Information:
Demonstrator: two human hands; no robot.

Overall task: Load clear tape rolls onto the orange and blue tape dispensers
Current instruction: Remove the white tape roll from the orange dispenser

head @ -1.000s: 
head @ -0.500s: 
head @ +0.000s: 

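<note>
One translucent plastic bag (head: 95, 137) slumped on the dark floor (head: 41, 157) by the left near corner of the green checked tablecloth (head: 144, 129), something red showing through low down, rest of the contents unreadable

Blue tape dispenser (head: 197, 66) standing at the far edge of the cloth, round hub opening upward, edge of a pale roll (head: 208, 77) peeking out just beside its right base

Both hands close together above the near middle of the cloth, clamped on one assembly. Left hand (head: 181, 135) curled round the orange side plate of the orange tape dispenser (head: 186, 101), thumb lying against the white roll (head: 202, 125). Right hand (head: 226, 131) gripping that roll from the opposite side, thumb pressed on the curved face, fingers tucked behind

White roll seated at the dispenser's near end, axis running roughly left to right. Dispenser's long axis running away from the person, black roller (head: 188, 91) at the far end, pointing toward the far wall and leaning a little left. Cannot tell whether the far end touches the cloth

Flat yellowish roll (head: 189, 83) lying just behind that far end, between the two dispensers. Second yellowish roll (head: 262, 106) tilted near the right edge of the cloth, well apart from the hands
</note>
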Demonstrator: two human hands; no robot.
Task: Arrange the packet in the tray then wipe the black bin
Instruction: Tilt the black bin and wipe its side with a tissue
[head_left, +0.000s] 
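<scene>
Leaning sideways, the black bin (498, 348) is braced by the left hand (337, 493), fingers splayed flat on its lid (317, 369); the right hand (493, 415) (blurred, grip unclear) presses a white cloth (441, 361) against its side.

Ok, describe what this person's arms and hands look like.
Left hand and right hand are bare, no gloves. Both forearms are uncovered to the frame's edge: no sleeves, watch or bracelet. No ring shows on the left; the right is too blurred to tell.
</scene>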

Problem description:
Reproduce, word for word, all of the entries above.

Response area:
Demonstrator: two human hands; no robot.

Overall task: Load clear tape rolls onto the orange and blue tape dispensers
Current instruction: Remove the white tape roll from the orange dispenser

head @ -1.000s: 
head @ -0.500s: 
head @ +0.000s: 

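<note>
One translucent plastic bag (head: 95, 137) slumped on the dark floor (head: 41, 157) by the left near corner of the green checked tablecloth (head: 144, 129), something red showing through low down, rest of the contents unreadable

Blue tape dispenser (head: 197, 66) standing at the far edge of the cloth, round hub opening upward, edge of a pale roll (head: 208, 77) peeking out just beside its right base

Both hands close together above the near middle of the cloth, clamped on one assembly. Left hand (head: 181, 135) curled round the orange side plate of the orange tape dispenser (head: 186, 101), thumb lying against the white roll (head: 202, 125). Right hand (head: 226, 131) gripping that roll from the opposite side, thumb pressed on the curved face, fingers tucked behind

White roll seated at the dispenser's near end, axis running roughly left to right. Dispenser's long axis running away from the person, black roller (head: 188, 91) at the far end, pointing toward the far wall and leaning a little left. Cannot tell whether the far end touches the cloth

Flat yellowish roll (head: 189, 83) lying just behind that far end, between the two dispensers. Second yellowish roll (head: 262, 106) tilted near the right edge of the cloth, well apart from the hands
</note>
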Demonstrator: two human hands; no robot.
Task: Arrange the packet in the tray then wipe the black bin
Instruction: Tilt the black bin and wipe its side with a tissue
[head_left, +0.000s] 
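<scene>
Leaning sideways, the black bin (498, 348) is braced by the left hand (337, 493), fingers splayed flat on its lid (317, 369); the right hand (493, 415) (blurred, grip unclear) presses a white cloth (441, 361) against its side.

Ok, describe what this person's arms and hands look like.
Left hand and right hand are bare, no gloves. Both forearms are uncovered to the frame's edge: no sleeves, watch or bracelet. No ring shows on the left; the right is too blurred to tell.
</scene>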

The full output has already been given.